Speaking from my own experience, engineers learn about detailing entirely through work. I was taught almost nothing about the topic in school – I barely heard the word in school – and I’ve taught it to a lot of younger engineers who did not learn it in school. Detailing is the design process by which the tidy line diagrams that make up analytical models are translated into physical reality: beams, columns, braces, and other pieces of structure that have physical dimensions, that have to be assembled by actual people using actual tools, and that have to transfer the expected forces from piece to piece in the manner that the model assumed. Here’s a detail built around 1905, from the Fulton Street station on the Lexington Avenue subway. This station was part of the first expansion of the IRT subway south from the Brooklyn Bridge and City Hall stations, which opened the year before.

I was standing on a platform more or less facing the tracks – the tracks are the poorly-lit area, and the brightly-lit area beyond that is the other platform. The beam that starts at the upper right corner and runs down to the lower portion of the left edge is part of the roof and is above the edge of the platform, the round column is set back maybe a foot from the platform edge, and the girder that runs from the upper left over the column is perpendicular to the tracks and its left end is supported at the outside wall of the station.
The column is cast iron – there are cast iron columns in the underground IRT stations built before 1910 or so, but not elsewhere in the subway system. The girder and the edge beam are both double steel I-beam sections partially encased in concrete, as can be seen to the right of the column. Those dark lines are the gap between the bottom flanges of the two beams in both the edge beam and the girder. There are a lot of steel columns nearby – between the tracks and at the outside walls of the station – so I’m not sure what the point of using cast iron here was. Maybe to save a few dollars. Cast iron columns are not meant to carry any bending moment, just compression, and they can be difficult to connect to with large loads, so having the girder simply run over the top of the column solves some problems: any connection bolts will not be carrying the gravity load from the girder, and the over-running girder can be assumed to bear evenly on the column top.
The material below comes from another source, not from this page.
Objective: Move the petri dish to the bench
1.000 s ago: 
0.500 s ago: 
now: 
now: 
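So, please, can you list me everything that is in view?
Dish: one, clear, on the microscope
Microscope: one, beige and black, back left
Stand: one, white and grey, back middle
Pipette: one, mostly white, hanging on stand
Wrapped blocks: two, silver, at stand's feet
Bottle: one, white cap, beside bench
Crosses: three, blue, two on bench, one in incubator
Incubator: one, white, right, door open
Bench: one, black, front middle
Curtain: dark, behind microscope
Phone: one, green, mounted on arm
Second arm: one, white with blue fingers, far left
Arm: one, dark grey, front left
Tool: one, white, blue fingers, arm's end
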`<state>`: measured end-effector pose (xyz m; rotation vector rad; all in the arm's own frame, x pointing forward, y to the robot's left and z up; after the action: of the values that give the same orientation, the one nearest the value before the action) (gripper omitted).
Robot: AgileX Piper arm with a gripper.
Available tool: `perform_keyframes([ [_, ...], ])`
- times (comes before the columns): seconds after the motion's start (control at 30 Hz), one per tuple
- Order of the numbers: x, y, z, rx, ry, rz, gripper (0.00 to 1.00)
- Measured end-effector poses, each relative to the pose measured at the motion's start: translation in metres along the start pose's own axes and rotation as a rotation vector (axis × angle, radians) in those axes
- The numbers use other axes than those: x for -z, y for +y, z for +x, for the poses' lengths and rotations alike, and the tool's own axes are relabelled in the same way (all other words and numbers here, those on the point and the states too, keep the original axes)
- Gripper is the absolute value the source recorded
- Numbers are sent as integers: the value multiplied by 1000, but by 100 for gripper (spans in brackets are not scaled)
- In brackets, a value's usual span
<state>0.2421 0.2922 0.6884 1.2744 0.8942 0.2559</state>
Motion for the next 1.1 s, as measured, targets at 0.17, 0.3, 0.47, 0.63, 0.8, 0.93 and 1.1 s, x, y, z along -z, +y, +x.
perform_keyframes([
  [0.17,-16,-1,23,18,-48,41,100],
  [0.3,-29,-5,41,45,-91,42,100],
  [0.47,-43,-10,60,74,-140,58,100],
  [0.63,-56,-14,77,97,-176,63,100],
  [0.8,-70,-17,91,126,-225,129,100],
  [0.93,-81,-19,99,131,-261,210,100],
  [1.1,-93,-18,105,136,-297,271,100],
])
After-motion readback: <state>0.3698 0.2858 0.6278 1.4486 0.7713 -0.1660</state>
The load path is that the roof over the platform and over the tracks rests on the platform edge beam, which is supported by the short cantilevered end of the girder, which is supported by the column. You can see that the girder extends out to the far (track) side of the edge beam, so the edge beam is not continuous and has a steel-to-steel connection to the girder. Then the girder sits on the column. Note that we don’t see any vertical-axis bolts to connect the bottom flanges of the girder to the column top, but a common detail with cast iron columns was a “pintle” – a narrow vertical extension cast with the main column – extending up from a column top. If there’s a pintle here between the two pieces of steel that make up the girder, we wouldn’t see any bolts because they’d be buried in the concrete encasement.
The design issue that I-beams weren’t strong enough for the loads (stronger wide-flange beams were not yet commonly available) drove the decision to use double beams. The detailing question of how to transfer load to a cast-iron column pushed the designers to over-run the girder; the detailing question of how to transfer loads from two edge beams pushed the designers to carry the girder all the way past the edge beam.